¿El hombre que la salvó en el hipódromo?
Mauro.
Amanda estaba de buen humor, pero al mencionarlo, su calma se vio perturbada como si una brisa agitara el agua.
Desde que Lucas fue detenido y Mauro la llevó al hospital, el hombre parecía habérselo tragado la tierra; no había vuelto a aparecer.
En ese lapso, Amanda le envió un mensaje, solo para descubrir que él la había bloqueado.

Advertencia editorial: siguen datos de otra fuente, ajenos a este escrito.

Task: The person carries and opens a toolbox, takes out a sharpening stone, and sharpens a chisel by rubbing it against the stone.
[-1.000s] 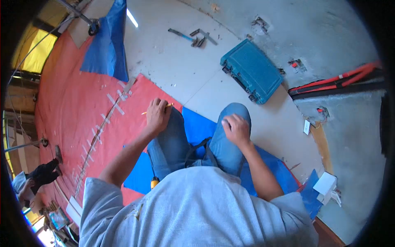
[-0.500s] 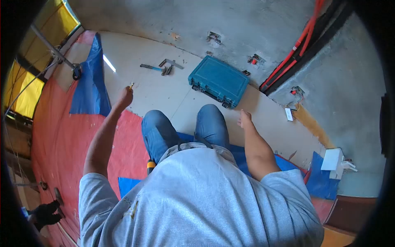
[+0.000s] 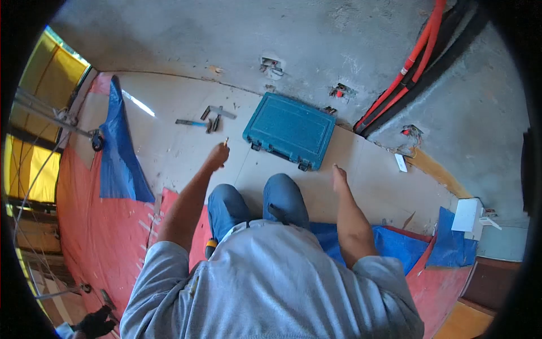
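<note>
**Left hand (image 3: 216, 157) swings in beside the teal case (image 3: 291, 130), pencil (image 3: 226, 142) in its grip**

Half a second ago my left arm was out toward the blue sheet (image 3: 122, 152); now it has come across, and the hand is just off the case's front left corner. My fingers there are closed around the pencil, its tip poking up from the fist. My right hand (image 3: 340, 178) is out near the front right corner, apart from the case; it shows edge-on, so I cannot tell how those fingers are set, and I see nothing in them. The case lies shut on the pale floor (image 3: 248, 178) close to the wall (image 3: 197, 34), beyond my knees (image 3: 285, 195). A blue-handled tool (image 3: 192, 122) lies to its left, untouched. I judge that my reach has turned from the side to the ground straight ahead, with the pencil ready.
</note>
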### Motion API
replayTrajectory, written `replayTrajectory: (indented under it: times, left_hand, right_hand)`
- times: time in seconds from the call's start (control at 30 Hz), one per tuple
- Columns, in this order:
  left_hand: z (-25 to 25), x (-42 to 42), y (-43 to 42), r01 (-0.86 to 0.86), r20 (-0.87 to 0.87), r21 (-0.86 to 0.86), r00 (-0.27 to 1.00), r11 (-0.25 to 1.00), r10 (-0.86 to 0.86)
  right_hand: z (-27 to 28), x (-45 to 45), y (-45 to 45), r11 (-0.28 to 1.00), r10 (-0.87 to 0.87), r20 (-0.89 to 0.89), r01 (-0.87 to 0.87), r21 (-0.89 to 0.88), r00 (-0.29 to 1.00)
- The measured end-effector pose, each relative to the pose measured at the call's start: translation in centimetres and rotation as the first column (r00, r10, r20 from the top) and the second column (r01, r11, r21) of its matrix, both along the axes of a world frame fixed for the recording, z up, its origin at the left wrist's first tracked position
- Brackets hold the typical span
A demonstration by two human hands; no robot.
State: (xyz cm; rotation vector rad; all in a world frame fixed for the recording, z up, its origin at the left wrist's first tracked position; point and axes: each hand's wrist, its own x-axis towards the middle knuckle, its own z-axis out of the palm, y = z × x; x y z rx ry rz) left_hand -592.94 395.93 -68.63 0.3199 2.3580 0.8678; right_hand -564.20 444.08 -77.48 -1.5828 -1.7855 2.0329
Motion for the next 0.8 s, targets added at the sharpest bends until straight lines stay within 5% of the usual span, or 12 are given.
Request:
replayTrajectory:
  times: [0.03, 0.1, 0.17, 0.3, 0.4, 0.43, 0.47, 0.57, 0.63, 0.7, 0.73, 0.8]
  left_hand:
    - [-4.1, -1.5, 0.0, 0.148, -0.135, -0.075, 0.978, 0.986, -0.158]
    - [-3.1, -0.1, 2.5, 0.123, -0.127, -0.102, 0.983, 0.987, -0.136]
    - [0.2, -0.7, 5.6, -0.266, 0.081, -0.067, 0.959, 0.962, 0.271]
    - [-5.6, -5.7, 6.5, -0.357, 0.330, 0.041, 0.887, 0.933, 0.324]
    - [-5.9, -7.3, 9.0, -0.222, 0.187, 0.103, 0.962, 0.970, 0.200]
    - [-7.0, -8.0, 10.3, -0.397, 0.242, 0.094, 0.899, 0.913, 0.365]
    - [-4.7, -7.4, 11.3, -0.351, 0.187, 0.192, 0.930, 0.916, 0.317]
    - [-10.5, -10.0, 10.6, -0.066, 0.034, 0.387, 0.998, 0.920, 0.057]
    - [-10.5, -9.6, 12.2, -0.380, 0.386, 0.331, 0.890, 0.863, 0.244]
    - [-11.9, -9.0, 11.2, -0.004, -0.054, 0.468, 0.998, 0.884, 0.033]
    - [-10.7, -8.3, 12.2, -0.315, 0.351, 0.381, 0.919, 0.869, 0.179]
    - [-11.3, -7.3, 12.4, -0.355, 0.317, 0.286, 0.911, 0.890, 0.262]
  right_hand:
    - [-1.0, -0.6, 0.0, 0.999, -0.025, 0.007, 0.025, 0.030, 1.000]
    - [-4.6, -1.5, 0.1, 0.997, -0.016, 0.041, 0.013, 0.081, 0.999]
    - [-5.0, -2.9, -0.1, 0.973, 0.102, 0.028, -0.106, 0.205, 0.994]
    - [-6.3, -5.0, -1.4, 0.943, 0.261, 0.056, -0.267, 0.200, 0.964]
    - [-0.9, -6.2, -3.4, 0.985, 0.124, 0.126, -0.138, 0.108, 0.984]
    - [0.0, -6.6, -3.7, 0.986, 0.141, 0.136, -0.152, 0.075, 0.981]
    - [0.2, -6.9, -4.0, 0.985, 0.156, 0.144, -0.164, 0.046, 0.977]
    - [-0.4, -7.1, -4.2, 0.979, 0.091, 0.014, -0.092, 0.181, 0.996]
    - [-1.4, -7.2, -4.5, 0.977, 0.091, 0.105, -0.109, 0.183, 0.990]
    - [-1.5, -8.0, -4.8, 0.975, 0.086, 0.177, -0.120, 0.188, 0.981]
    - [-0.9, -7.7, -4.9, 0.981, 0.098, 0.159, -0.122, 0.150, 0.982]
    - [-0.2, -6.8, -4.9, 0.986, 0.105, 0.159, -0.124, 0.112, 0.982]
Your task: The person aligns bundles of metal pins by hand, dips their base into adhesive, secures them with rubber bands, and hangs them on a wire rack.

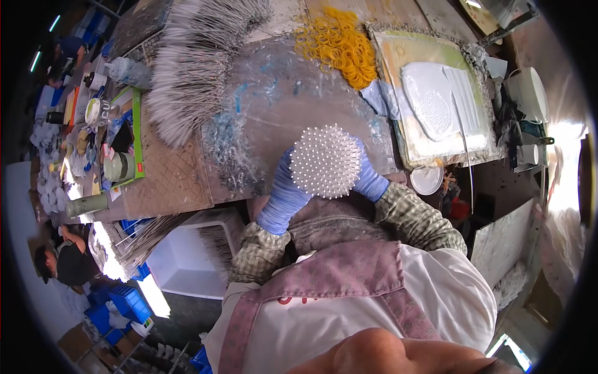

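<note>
Both my hands, in blue gloves, are wrapped round a bundle of white-tipped sticks (326, 161). The bundle is seen end-on, its tips facing up toward me as a round cluster of white dots. My left hand (285, 193) grips its left side and my right hand (369, 179) its right side; most fingers are hidden behind the bundle. Beyond it, a pile of yellow rubber bands (339, 47) lies on the stained worktable (268, 124). To the right of those sits a board (408, 140) bearing a smeared white paste (430, 93) marked with many small dents.
Many thin white-ended sticks (193, 68) lie fanned at the table's far left. A green-edged box (138, 137) and jars stand left. Below the table edge is a white bin (187, 262). A white bucket (528, 95) stands right. Another person (68, 258) is at left.
</note>
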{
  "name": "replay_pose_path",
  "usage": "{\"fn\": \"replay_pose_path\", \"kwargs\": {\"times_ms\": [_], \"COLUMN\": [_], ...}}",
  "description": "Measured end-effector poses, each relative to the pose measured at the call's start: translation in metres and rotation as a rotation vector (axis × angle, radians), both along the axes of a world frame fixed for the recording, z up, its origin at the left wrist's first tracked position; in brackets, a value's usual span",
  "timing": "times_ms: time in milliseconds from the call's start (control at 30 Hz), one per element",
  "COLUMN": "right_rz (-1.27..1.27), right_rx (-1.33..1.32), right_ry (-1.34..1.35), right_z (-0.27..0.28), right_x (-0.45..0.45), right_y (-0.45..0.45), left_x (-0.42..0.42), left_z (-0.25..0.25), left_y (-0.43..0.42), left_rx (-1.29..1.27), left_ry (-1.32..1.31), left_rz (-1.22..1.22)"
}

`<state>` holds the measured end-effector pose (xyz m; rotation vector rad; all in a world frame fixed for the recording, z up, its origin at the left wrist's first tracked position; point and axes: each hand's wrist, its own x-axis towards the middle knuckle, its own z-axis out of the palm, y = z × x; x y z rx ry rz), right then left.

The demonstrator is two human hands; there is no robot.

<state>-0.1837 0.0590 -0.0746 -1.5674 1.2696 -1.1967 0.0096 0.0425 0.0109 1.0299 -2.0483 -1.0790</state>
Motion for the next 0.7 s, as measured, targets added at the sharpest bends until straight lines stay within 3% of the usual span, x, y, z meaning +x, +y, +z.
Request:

Amanda había pensado que, una vez resuelto el asunto de Lucas y terminada su colaboración, lo más probable era que no volvieran a cruzar caminos.
Pero nunca imaginó que él fuera tan tajante como para bloquearla directamente.
La expresión de Amanda se ensombreció un poco y frunció ligeramente el ceño.
—De verdad no tengo nada con él, ni siquiera somos amigos. Ya no tenemos contacto.
James se quedó atónito, con cara de incredulidad.
¿Cómo era posible?
Por la forma en que aquel hombre se veía de nervioso y cómo miraba a Amanda en aquel momento, era obvio que ella le importaba muchísimo. James no podía haberse equivocado.
Sin embargo, por la cara de Amanda, no parecía estar mintiendo.
James cambió el tema con una broma para aligerar el ambiente:
—Entonces me falló la vista. Pero una mujer tan excepcional como tú, Amanda, seguro tiene muchos pretendientes.
De pronto, a Catherine le brillaron los ojos y dijo con entusiasmo:
—Amanda, tengo un pariente que trabaja en finanzas en Clarosol. Si se da la oportunidad, te lo presento.
La sonrisa de Amanda se congeló.
¿Ahora a los extranjeros también les daba por jugar a ser cupido?
Amanda no quiso rechazar su buena intención de golpe, así que solo sonrió levemente y no dijo nada más.
***
Al terminar la comida, Amanda subió a su coche y llamó a Eduardo, que estaba lejos, en Clarosol.
Eduardo Beltrán tenía cuarenta años; era el mayor de todos sus compañeros de clase, pero también el que tenía más carácter y el temperamento más impredecible.